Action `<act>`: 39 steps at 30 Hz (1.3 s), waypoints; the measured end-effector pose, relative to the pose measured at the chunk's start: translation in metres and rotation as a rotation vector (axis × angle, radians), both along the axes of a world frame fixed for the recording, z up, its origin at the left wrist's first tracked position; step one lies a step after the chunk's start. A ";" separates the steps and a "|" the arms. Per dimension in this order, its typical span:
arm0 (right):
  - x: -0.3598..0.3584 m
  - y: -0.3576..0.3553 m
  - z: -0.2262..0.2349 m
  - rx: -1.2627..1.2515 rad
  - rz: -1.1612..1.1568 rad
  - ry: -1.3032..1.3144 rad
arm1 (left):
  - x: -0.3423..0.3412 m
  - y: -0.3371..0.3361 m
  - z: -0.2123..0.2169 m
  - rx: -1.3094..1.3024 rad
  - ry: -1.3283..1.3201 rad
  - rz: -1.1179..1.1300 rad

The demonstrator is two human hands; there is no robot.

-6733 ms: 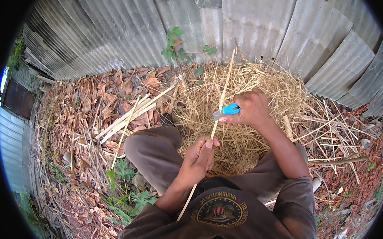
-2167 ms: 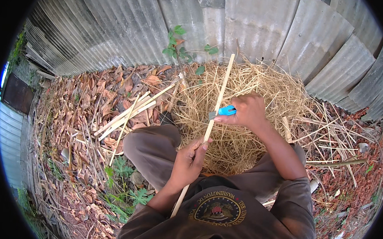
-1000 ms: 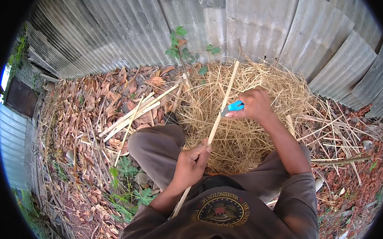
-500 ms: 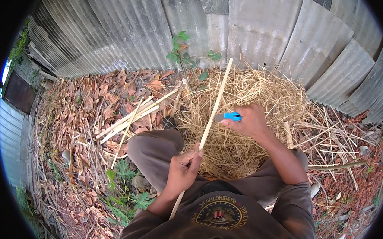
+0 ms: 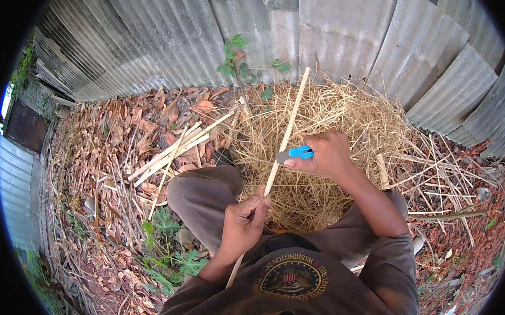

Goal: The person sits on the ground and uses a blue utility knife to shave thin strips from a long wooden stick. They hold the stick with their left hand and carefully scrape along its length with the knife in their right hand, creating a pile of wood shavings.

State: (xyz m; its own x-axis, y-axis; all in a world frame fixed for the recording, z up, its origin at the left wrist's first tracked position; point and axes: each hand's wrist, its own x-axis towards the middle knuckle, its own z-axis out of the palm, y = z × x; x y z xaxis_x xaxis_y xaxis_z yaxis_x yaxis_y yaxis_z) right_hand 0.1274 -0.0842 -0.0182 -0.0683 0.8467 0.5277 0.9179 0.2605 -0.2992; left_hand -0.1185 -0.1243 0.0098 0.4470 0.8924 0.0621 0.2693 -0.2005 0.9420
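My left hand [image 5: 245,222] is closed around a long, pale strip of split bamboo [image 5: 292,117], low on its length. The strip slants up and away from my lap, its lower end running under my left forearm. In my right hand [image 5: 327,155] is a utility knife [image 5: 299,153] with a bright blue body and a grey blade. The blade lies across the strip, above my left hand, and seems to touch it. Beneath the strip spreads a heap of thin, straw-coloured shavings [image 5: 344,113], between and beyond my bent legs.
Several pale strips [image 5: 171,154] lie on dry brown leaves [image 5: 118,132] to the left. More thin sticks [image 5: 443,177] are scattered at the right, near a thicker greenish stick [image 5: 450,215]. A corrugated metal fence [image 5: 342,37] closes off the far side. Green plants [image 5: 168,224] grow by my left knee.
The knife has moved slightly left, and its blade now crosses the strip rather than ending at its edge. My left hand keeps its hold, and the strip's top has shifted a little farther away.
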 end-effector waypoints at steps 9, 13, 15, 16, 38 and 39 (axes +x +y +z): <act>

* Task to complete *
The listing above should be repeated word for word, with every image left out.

* Reply to the exercise *
Action `<act>`: 39 steps at 30 Hz (1.3 s), waypoints; the measured end-effector pose, relative to the pose measured at the chunk's start: translation in metres and rotation as a rotation vector (axis × angle, radians), both along the axes of a world frame fixed for the recording, z up, its origin at the left wrist's first tracked position; step one lies a step after the chunk's start. A ";" separates the steps and a "|" the arms. Per dimension in this order, its typical span:
arm0 (right):
  - x: -0.3598..0.3584 m
  - y: -0.3576..0.3553 m
  - z: -0.2262..0.2349 m
  - rx: -1.2627..1.2515 rad
  - rz: -1.1612..1.1568 rad
  - ry: -1.3032..1.3144 rad
arm1 (left):
  - x: -0.3423..0.3412 m
  - y: -0.3371..0.3361 m
  - z: -0.2123..0.2169 m
  - rx: -1.3094..1.3024 rad
  - ry: -1.3283..1.3201 rad
  - rz: -1.1179..1.1300 rad

The demonstrator is two human hands; there is no robot.

-6733 ms: 
-2167 ms: 
-1000 ms: 
-500 ms: 
+0 ms: 

Goal: The person sits on the ground and uses a blue utility knife to shave thin strips from a long wooden stick. They hold the stick with their left hand and carefully scrape along its length with the knife in their right hand, creating a pile of wood shavings.

State: (xyz m; its own x-axis, y-axis; all in a world frame fixed for the recording, z up, its origin at the left wrist's first tracked position; point and axes: each hand's wrist, its own x-axis towards the middle knuckle, its own z-axis out of the palm, y = z × x; x y z xaxis_x xaxis_y xaxis_z yaxis_x yaxis_y yaxis_z) right_hand 0.1274 -0.0842 -0.0182 -0.0683 0.8467 0.5277 0.9179 0.2605 -0.2992; left_hand -0.1185 -0.1243 0.0098 0.4470 0.8924 0.0621 0.2693 -0.2005 0.9420
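My left hand [image 5: 245,222] is closed around a long, pale strip of split bamboo [image 5: 292,117], low on its length. The strip slants up and away from my lap, its lower end running under my left forearm. In my right hand [image 5: 327,155] is a utility knife [image 5: 299,153] with a bright blue body and a grey blade. The blade lies across the strip, above my left hand, and seems to touch it. Beneath the strip spreads a heap of thin, straw-coloured shavings [image 5: 344,113], between and beyond my bent legs.
Several pale strips [image 5: 171,154] lie on dry brown leaves [image 5: 118,132] to the left. More thin sticks [image 5: 443,177] are scattered at the right, near a thicker greenish stick [image 5: 450,215]. A corrugated metal fence [image 5: 342,37] closes off the far side. Green plants [image 5: 168,224] grow by my left knee.
The knife has moved slightly left, and its blade now crosses the strip rather than ending at its edge. My left hand keeps its hold, and the strip's top has shifted a little farther away.
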 end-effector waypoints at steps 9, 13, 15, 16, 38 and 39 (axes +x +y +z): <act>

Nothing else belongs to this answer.